Small sample-based adaptive text classification through iterative and contrastive description refinement
This addresses the challenge of adapting text classification to evolving knowledge and limited supervision in real-world systems like ticketing, though it is incremental as it builds on existing prompt-based and active learning methods.
The paper tackled the problem of zero-shot text classification in dynamic domains with ambiguous categories by proposing a framework combining iterative topic refinement, contrastive prompting, and active learning, achieving 91% accuracy on AGNews and 84% on DBpedia with minimal performance drop when introducing unseen classes.

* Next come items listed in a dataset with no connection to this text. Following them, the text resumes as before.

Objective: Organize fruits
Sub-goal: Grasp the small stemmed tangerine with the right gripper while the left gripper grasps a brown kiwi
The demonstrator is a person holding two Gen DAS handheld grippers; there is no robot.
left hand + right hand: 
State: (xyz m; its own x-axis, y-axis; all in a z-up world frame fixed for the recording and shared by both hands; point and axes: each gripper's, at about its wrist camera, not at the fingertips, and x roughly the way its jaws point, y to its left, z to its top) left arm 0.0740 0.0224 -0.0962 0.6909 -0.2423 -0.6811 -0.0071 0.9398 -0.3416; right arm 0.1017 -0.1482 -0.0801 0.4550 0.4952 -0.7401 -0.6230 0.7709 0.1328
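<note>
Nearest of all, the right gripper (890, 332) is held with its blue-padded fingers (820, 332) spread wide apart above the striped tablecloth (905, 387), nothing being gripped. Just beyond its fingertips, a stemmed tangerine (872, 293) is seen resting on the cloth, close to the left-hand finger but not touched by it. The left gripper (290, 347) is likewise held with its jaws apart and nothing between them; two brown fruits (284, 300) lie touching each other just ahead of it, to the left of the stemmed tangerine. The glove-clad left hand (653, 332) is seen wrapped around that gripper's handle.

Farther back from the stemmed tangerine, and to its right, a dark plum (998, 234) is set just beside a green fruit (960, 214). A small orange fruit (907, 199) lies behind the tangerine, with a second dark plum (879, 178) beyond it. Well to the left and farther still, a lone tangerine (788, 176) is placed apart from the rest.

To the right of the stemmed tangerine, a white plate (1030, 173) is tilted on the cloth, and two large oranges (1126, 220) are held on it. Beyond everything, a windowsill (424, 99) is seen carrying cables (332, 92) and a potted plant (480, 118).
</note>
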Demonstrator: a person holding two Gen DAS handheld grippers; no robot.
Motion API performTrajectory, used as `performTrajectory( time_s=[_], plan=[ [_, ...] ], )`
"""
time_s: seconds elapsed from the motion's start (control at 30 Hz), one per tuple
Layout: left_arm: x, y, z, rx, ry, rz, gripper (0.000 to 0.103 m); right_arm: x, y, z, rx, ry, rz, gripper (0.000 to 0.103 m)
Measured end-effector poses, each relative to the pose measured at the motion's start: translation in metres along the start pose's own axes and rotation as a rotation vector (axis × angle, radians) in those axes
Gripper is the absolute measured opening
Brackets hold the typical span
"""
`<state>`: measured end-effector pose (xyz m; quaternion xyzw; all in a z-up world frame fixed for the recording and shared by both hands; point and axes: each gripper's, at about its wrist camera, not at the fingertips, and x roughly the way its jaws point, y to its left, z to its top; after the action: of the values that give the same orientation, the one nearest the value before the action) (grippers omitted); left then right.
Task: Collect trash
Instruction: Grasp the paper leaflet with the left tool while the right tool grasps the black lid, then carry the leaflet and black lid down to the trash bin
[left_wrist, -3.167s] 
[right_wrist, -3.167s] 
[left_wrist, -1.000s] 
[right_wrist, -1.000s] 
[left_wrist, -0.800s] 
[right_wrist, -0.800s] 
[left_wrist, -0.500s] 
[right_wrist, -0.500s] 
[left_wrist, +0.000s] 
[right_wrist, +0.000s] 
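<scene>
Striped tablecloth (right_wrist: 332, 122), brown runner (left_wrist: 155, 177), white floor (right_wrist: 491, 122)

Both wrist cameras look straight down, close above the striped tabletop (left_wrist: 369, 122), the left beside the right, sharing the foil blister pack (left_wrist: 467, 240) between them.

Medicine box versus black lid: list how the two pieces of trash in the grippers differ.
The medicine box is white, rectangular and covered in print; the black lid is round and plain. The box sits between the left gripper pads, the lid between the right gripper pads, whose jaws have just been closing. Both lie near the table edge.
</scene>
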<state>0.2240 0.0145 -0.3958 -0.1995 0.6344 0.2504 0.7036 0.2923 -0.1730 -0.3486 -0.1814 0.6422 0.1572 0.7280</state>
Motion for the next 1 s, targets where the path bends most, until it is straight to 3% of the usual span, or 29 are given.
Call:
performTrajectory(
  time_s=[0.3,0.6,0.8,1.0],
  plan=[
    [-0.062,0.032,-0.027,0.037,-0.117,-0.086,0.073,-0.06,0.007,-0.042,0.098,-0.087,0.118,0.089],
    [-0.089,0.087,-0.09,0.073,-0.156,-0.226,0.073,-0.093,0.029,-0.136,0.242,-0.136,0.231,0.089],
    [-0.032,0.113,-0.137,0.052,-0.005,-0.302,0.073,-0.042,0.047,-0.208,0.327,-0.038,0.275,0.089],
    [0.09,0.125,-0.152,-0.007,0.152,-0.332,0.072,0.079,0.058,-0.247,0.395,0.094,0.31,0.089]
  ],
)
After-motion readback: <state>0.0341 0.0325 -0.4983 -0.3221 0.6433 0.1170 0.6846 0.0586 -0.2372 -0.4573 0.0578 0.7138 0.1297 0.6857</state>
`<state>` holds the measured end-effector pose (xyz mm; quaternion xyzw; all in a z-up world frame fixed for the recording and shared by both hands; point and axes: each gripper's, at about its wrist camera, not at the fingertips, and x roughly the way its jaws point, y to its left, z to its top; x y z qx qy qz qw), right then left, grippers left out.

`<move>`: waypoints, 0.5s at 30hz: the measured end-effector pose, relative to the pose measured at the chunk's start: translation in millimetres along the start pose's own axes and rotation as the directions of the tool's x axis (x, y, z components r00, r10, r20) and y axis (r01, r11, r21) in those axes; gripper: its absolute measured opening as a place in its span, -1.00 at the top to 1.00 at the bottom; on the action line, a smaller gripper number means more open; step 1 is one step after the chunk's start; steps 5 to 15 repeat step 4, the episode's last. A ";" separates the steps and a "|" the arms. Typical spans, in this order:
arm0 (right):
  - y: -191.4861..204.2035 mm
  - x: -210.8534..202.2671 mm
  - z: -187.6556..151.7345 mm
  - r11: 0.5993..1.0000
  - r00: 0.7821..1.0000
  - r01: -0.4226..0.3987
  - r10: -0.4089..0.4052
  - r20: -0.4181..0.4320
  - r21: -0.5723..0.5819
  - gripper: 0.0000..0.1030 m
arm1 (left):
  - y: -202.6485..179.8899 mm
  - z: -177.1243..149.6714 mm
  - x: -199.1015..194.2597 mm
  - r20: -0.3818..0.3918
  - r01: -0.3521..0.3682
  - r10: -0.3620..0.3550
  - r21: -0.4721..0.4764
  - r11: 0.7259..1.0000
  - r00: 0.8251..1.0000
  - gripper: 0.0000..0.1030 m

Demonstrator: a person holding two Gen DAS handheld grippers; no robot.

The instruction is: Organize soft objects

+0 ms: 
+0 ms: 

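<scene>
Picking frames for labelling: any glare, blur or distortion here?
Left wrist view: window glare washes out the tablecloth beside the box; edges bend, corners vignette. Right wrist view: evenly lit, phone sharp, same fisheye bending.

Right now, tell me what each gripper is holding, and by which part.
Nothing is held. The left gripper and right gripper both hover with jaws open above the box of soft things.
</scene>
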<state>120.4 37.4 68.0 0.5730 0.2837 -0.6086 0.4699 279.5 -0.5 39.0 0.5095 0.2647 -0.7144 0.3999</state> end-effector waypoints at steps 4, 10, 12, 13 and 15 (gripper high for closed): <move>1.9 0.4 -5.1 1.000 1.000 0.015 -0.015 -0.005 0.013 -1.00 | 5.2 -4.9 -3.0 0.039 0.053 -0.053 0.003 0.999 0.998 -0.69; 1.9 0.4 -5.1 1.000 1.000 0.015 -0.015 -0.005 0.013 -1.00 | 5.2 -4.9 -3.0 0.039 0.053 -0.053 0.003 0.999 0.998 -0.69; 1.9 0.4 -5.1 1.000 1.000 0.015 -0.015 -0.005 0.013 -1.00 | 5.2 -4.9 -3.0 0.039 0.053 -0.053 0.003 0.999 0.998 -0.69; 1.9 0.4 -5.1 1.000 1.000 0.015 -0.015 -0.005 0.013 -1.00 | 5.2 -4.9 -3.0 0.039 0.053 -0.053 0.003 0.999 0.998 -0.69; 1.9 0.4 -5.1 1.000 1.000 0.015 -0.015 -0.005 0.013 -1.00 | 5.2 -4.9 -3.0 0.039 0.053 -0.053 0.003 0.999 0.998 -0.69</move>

Zero-shot text classification remains a difficult task in domains with evolving knowledge and ambiguous category boundaries, such as ticketing systems. Large language models (LLMs) often struggle to generalize in these scenarios due to limited topic separability, while few-shot methods are constrained by insufficient data diversity. We propose a classification framework that combines iterative topic refinement, contrastive prompting, and active learning. Starting with a small set of labeled samples, the model generates initial topic labels. Misclassified or ambiguous samples are then used in an iterative contrastive prompting process to refine category distinctions by explicitly teaching the model to differentiate between closely related classes. The framework features a human-in-the-loop component, allowing users to introduce or revise category definitions in natural language. This enables seamless integration of new, unseen categories without retraining, making the system well-suited for real-world, dynamic environments. The evaluations on AGNews and DBpedia demonstrate strong performance: 91% accuracy on AGNews (3 seen, 1 unseen class) and 84% on DBpedia (8 seen, 1 unseen), with minimal accuracy shift after introducing unseen classes (82% and 87%, respectively). The results highlight the effectiveness of prompt-based semantic reasoning for fine-grained classification with limited supervision.